Work will be graded on the basis of fulfillment of course requirements combined with an assessment of effort, creativity, risk, participation, and individual growth. Exercises and projects are graded based on ambition, technical proficiency, and providing full deliverables according to guidelines. Grades will be assigned as follows:
- A 100-90 Exceptional: outstanding implementation & concept (usually top 10%)
- B 89-80 Above average: good concept & excellent execution or vice versa
- C 79-70 Average: assignment functional & complete, implementation / concept sufficient but not outstanding
- D 69-60 Below average: assignment has problems / incomplete
- F 59-50 Failing: failed to deliver assignment
Fulfilling the requirements of the course is considered average and will earn a "C." Every student starts the class with a "C" grade. It will be necessary to work outside of class to complete all projects and assignments. Additional effort will be necessary to earn higher grades.
Attendance: Two or more unexcused absences result in the drop of a letter grade. Being late three times counts as an unexcused absence.
Absence: Contact me ahead of time if you are going to be absent. I expect reasonable circumstances, not convenience. You're here to learn, right?
Illness: If you are sick, please avoid contact with others and refrain from coming to class. If you are too ill to return to class and miss more than three classes, this may be sufficient grounds to assign a grade of "I"/incomplete.
Participation: Students are expected to assume an active and engaged role in every aspect of class through verbal communication. Turn off all personal electronic devices before you arrive to class.
Quality of Work: All creative work under consideration for critique or discussion should be of a completed/finished quality that warrants the attention and respect of your cohorts. No excuses or explanations.
Assignments: Late assignments are only accepted with permissions of the instructor. You'll lose 10% per day late up to a max of 7 days late.
EDP Computer Lab Usage: In order to use the EDP Labs, students must follow all the computer lab policies. A PDF with the rules is available on the landing page of the EDP website.
Honor code: All work submitted in this course must be your own and produced exclusively for this course. The use of sources (ideas, quotations, paraphrases) must be properly acknowledged and documented. See the DU Honor Code for details.
Religious accommodations: DU students are granted excused absences from class if needed for observance of religious holy days but should contact instructors to make alternate arrangements during the first week of class. See DU's religious accommodations policy.

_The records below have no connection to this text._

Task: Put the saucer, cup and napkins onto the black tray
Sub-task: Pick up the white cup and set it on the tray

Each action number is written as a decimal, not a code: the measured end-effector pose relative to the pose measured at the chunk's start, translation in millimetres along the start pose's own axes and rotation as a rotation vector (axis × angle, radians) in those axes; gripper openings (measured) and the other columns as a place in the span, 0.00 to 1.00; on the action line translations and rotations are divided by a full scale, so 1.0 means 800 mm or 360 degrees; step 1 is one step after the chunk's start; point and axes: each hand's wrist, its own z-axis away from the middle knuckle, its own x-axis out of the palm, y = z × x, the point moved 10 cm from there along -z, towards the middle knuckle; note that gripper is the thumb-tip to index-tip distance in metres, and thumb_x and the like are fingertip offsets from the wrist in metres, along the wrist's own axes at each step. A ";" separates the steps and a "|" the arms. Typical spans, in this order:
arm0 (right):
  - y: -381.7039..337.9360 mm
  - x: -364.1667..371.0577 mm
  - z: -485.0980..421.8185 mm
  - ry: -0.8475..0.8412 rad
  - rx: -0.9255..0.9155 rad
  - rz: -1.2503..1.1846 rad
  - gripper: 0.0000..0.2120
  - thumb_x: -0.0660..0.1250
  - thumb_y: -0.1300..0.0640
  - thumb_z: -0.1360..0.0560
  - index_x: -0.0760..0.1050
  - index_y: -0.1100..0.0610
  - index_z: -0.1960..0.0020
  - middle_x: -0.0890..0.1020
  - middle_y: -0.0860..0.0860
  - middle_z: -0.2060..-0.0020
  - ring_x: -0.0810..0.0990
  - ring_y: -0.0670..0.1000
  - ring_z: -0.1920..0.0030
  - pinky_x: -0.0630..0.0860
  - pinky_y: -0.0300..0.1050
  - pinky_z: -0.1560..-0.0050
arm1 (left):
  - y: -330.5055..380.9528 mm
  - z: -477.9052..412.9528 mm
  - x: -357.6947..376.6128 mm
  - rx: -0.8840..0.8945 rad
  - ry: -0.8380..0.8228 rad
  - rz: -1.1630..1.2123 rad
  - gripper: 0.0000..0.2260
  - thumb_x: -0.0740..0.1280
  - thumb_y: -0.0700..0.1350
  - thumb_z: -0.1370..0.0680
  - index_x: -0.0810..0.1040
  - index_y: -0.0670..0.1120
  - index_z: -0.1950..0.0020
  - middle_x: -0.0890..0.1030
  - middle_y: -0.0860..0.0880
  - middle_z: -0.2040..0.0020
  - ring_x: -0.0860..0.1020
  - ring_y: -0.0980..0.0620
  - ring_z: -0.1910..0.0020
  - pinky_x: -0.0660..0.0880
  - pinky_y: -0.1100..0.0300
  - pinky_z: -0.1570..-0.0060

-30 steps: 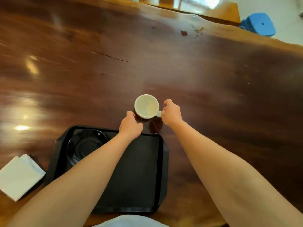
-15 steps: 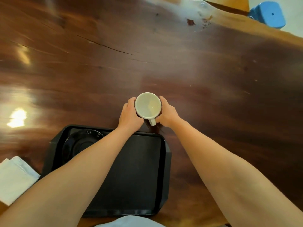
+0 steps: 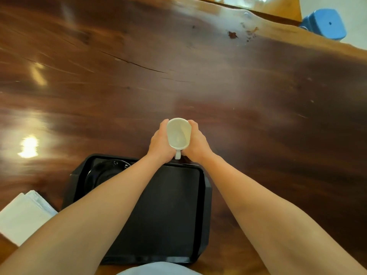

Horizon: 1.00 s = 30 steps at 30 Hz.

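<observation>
A white cup (image 3: 178,133) is clasped between my left hand (image 3: 160,143) and my right hand (image 3: 196,143), just beyond the far edge of the black tray (image 3: 170,215). Its handle points back toward me. The cup looks tilted, its open mouth facing up and toward me. A black saucer (image 3: 103,173) lies in the tray's far left corner, partly hidden by my left forearm. Folded white napkins (image 3: 21,217) rest on the table to the left of the tray.
The dark, glossy wooden table (image 3: 198,76) stretches far ahead, with a crack and bright light reflections at the left. A blue stool (image 3: 325,23) stands past the table's far right edge. A pale cloth (image 3: 158,269) shows at the bottom edge.
My left hand has come up to the cup's left side and both hands now wrap it. The handle has swung from the right round toward me, and the cup has tilted.
</observation>
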 end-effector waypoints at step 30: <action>-0.001 0.038 0.220 0.0188 -0.0192 -0.0066 0.38 0.78 0.57 0.31 0.60 0.51 0.29 0.76 0.49 0.42 0.76 0.49 0.46 0.73 0.43 0.52 | -0.020 0.215 -0.005 0.0243 0.0015 -0.0188 0.34 0.77 0.46 0.29 0.63 0.50 0.28 0.77 0.49 0.41 0.76 0.50 0.48 0.70 0.62 0.63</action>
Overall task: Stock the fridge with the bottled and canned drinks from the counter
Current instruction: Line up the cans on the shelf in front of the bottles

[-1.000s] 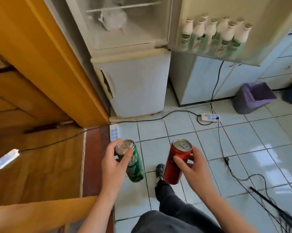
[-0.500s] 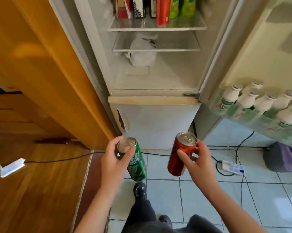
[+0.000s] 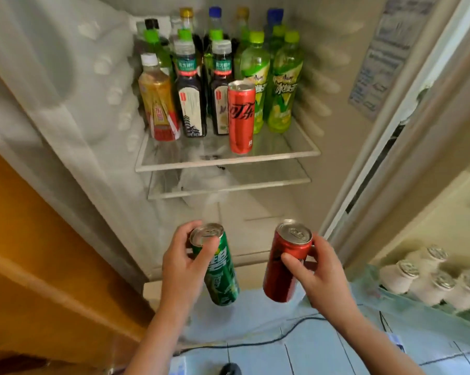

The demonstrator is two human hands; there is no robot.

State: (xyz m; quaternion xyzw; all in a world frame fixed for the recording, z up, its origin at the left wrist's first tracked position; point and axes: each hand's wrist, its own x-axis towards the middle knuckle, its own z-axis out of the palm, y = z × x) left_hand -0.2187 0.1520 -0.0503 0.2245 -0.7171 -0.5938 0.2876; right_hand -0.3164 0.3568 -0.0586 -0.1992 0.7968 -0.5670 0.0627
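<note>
My left hand (image 3: 181, 269) grips a slim green can (image 3: 220, 277) near its top, tilted slightly. My right hand (image 3: 319, 277) holds a slim red can (image 3: 285, 266) beside it. Both cans hang in front of the open fridge, below its shelves. On the upper glass shelf (image 3: 282, 152) a red cola can (image 3: 241, 117) stands at the front, with several bottles behind it: green tea bottles (image 3: 284, 79), dark bottles (image 3: 190, 96) and an amber one (image 3: 158, 101).
A lower glass shelf (image 3: 269, 182) has a white plastic bag (image 3: 201, 182) under it. The fridge door (image 3: 431, 212) stands open on the right, with small white bottles (image 3: 417, 277) in its rack. A wooden panel (image 3: 39, 253) lies to the left. A black cable (image 3: 282, 336) crosses the tiled floor.
My view has risen from the floor to the fridge interior, and I have come closer. Both hands hold their cans as before, now raised in front of the open compartment.
</note>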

Disabilities: If you qualify for academic accommodations because of a disability or medical issue please submit a Faculty Letter from the Disability Services Program (DSP) by the end of the first week of class.
Students who have disabilities (i.e., physical, medical, mental, emotional and learning) and who want to request accommodations should contact the Disability Services Program (DSP); 303.871.2372;1999 E. Evans Ave.; 4th floor of Ruffatto Hall. Information is also available online at www.du.edu/dsp; see Handbook for Students with Disabilities.
Student Athletes: DU sponsors National Collegiate Athletic Association (NCAA) student-athletes at the undergraduate level in seventeen different sports. Student-Athlete Support Services are in place to assist these students in their academic work. According to their policies:
Student-athletes are responsible for informing their instructors of any class days to be missed due to DU sponsored varsity athletic events in which s/he are participating. Student-athletes are provided with a schedule of travel dates that coincide with class dates and an absence policy to present to instructors. This must be signed by the instructor and is the student-athletes responsibility to return the signed forms to an assigned athletics adviser. In the event that a team reaches post-season play (i.e. Conference or NCAA Tournament), letters will be sent to instructors informing them of additional missed class dates. It is the responsibility of the student-athlete to make arrangements with instructors regarding any missed lectures, assignments, and/or exams.